E mentre si ignorano misure concrete a sostegno della comunità, la maggioranza si appresta a un rimpasto di giunta per ridefinire gli equilibri interni e fare spazio a nuove componenti, tra cui esponenti che fino a ieri erano tra i più duri oppositori dell’attuale amministrazione, protagonisti di scontri durissimi e persino di vicende giudiziarie, nonché candidati avversari nell’ultima campagna elettorale ed espressione di forze politiche come Sinistra Italiana. Un’alleanza che oggi appare dettata più da logiche di potere che da una visione per la città.

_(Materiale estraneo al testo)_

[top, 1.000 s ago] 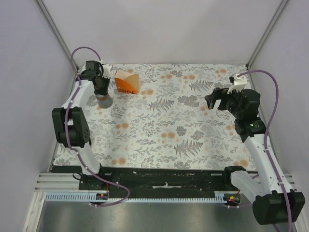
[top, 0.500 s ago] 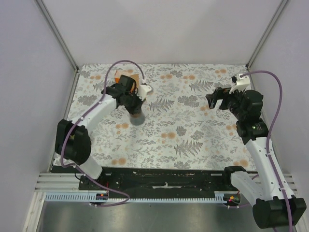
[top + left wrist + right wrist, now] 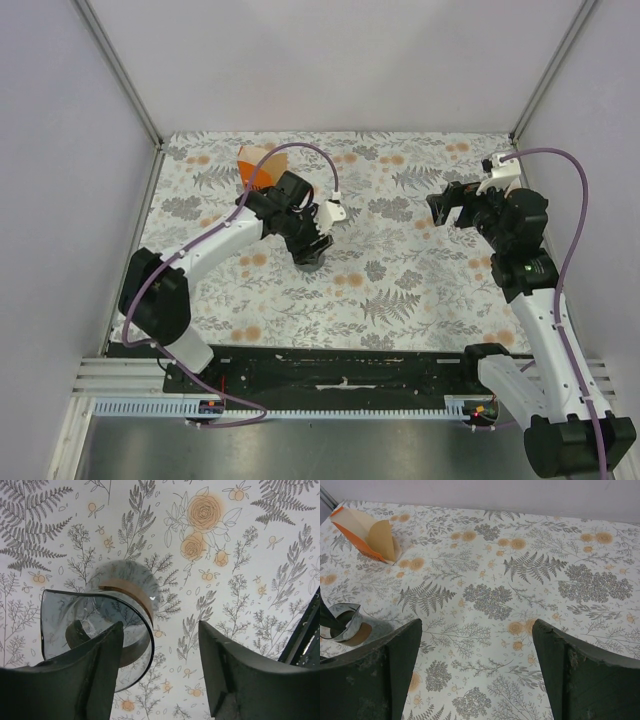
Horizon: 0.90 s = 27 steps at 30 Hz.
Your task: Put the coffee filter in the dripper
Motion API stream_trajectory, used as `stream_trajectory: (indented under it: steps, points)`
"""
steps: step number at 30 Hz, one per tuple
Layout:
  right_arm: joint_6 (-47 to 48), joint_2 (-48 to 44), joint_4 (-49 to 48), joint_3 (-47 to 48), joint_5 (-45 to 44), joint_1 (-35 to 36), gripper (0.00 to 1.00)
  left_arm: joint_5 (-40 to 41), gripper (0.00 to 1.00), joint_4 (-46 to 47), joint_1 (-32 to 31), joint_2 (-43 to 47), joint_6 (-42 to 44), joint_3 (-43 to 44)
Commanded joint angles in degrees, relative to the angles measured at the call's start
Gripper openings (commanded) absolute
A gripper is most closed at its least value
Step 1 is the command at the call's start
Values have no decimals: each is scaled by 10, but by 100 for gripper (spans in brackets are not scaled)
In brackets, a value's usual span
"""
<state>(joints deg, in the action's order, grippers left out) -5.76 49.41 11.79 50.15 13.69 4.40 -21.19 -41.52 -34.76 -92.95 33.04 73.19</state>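
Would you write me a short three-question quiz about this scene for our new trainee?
1. True or false: the coffee filter already sits inside the dripper.
2. Which tool is at the dripper? A: left tool; B: right tool; C: neither.
3. Fill in: the coffee filter stands in the orange ___.
Key: 1 false; 2 A; 3 carton.

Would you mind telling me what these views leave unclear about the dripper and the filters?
Top view: the left gripper covers most of the dripper.
Left wrist: whether the finger overlapping the dripper touches it is unclear.
Right wrist: the frame edge cuts the dripper; the carton hides how many coffee filters it holds.
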Motion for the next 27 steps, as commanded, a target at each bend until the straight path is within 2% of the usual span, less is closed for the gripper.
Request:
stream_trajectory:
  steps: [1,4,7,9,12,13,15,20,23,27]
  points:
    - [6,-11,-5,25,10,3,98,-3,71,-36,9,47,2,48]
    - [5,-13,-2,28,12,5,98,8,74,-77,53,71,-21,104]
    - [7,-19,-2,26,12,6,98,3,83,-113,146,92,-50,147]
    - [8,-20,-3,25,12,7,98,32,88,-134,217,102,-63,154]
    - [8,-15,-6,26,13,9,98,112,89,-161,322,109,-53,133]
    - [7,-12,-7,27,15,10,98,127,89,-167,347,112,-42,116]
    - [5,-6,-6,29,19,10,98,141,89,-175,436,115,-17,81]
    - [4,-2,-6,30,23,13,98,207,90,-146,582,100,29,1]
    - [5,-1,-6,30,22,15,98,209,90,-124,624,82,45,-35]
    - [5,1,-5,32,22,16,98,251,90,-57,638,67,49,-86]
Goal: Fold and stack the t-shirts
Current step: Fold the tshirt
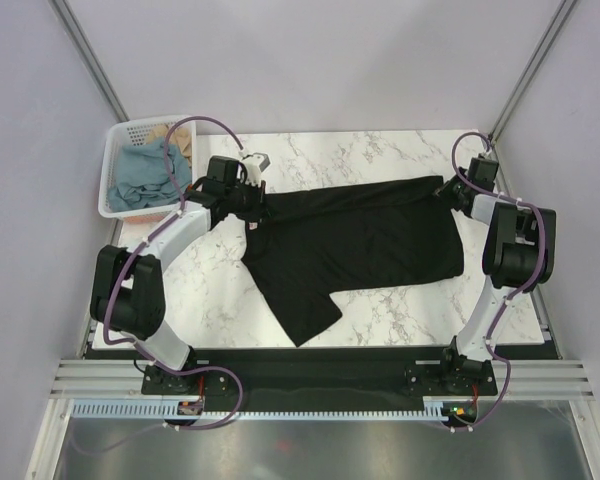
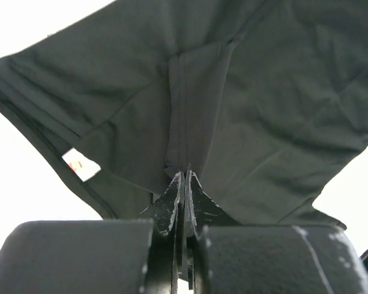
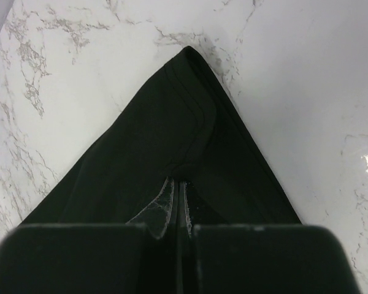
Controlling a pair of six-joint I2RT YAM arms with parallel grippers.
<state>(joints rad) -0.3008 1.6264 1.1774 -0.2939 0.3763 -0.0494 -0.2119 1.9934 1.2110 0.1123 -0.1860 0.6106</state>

Riteniamo che la politica, sì, sia mediazione, ma debba esserlo sui temi importanti che riguardano la città, non su logiche personali che difficilmente porteranno risultati positivi da qui alla fine della legislatura. Una scelta che appare ancora più incomprensibile agli occhi dei cittadini: invece di concentrare energie e attenzione su provvedimenti utili e urgenti, si privilegiano dinamiche personali, manovre e assetti di potere. Questo non è un segnale di rinnovamento, ma l’ennesima occasione persa.
E, soprattutto, è la conferma di una distanza sempre più ampia tra chi amministra e chi vive ogni giorno le conseguenze delle loro decisioni.
I cittadini non chiedono giochi di potere. Chiedono serietà, responsabilità e risposte. E continuare a ignorarli non farà che aumentare la sfiducia verso le istituzioni.